■ **Exercise goal**: Starting at the line that has "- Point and" and stopping after the line that has "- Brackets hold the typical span", reproduce the listing below exactly; omit everything else.

■ **Records supplied**:
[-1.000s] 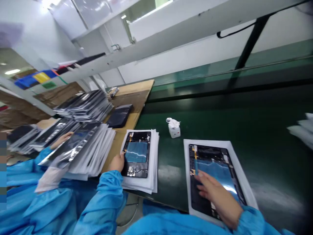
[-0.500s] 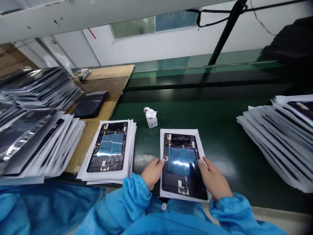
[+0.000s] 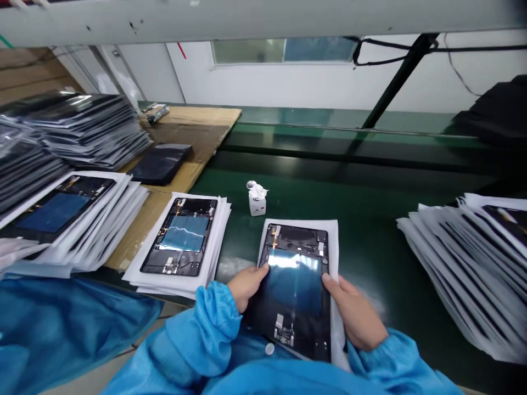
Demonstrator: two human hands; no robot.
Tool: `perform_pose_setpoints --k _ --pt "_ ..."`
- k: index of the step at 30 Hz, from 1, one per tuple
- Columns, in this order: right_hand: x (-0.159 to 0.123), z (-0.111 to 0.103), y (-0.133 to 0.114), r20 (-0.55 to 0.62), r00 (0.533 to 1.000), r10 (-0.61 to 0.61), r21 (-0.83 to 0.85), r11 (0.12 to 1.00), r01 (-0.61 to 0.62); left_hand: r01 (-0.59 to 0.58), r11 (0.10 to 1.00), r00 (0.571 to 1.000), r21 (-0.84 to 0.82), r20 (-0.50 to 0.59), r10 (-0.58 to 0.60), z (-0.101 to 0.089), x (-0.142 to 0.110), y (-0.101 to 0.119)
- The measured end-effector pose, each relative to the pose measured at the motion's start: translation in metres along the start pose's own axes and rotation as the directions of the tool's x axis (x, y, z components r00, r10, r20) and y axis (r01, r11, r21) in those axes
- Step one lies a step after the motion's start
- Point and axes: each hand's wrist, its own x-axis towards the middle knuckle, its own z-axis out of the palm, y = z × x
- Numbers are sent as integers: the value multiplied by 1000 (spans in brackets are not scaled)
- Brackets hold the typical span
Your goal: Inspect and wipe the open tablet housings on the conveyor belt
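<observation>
I saw the left hand (image 3: 248,285) and right hand (image 3: 359,318), each half curled, grip the tablet (image 3: 293,293) by its long sides, thumbs on top, the fingers underneath mostly hidden from me. It sat over a white sheet (image 3: 333,241) at the near edge of the bench (image 3: 370,230), right of a second tablet (image 3: 177,258). Good handling, I judged, meant pressing only the rim, keeping both sides level and sparing the blue panel (image 3: 294,280)

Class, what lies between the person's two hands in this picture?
The head view shows an opened tablet over a white sheet, between the left hand and the right hand.
</observation>
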Motion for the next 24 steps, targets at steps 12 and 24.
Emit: perform_pose_setpoints --k 12,24 --pt "-24 39 -44 3 957 -291 -277 919 280 -336 915 938 -223 -163 304 -31 -20 17" --pt "-34 61 -35 44 995 -92 18 996 91 -335 902 923 -274 -286 256 -47 -17 22"
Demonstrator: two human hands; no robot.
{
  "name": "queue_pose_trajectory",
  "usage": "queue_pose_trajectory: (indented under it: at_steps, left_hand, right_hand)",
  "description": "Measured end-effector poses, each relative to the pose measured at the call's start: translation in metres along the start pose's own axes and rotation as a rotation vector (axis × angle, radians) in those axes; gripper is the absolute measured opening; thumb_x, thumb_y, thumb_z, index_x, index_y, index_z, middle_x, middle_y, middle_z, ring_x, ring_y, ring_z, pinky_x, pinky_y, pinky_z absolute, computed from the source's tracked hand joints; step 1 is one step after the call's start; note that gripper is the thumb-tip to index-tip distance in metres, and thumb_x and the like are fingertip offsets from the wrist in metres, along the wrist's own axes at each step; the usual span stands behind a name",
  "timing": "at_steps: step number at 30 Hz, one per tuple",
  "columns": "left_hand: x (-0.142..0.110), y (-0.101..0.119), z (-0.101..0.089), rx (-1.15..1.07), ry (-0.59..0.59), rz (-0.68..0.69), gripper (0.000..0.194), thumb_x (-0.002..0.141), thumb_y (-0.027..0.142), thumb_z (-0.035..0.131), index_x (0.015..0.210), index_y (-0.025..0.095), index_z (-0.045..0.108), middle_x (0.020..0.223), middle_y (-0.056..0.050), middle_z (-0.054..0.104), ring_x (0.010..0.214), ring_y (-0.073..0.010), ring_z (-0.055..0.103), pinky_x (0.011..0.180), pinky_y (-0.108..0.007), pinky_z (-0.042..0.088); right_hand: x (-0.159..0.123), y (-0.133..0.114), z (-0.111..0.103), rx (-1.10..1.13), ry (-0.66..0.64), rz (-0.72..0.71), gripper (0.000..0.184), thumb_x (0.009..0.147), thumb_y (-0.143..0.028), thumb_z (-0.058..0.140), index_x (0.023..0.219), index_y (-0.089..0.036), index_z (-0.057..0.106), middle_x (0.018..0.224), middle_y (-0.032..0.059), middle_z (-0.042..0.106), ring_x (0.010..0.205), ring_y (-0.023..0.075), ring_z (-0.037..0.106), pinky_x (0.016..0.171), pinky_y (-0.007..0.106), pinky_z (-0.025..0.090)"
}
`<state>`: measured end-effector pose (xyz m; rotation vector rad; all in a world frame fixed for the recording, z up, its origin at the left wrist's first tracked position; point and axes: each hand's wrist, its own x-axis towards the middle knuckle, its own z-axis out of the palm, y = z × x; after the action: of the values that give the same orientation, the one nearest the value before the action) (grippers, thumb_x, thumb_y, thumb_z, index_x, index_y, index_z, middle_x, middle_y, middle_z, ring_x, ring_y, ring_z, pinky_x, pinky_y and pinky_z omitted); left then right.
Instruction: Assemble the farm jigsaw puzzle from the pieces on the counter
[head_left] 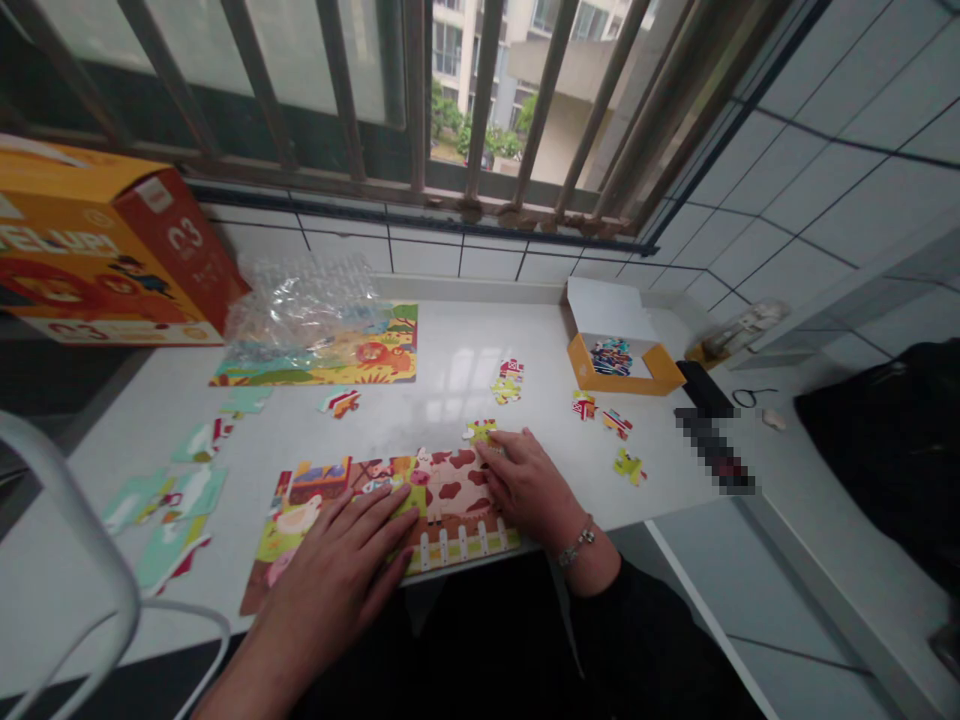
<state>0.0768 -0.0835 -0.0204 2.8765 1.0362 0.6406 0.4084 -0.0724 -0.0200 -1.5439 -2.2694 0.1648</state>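
Note:
A partly joined farm jigsaw (450, 495) with a cow and a white fence lies at the near edge of the white table (450, 370). My left hand (341, 560) rests flat on its lower left part, fingers stretched out. My right hand (529, 485) lies on the jigsaw's right edge, fingertips touching a green-yellow piece (480, 431) at the top right corner. A bracelet sits on that wrist.
A finished lion jigsaw (330, 362) lies under a clear plastic bag (307, 295). An orange game box (105, 250) stands far left. A small open box (619, 360) holds pieces. Loose pieces (604, 415) and teal pieces (176, 495) lie scattered. A white chair frame (82, 530) curves near left.

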Motion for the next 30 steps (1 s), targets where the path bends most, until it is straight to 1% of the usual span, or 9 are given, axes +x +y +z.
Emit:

■ **Completed task**:
- Point and axes: each hand's wrist, its own x-axis towards the middle knuckle, its own z-axis out of the palm, y = z × x
- Numbers are sent as integers: the value multiplied by 1000 (spans in brackets are not scaled)
- Brackets hold the typical span

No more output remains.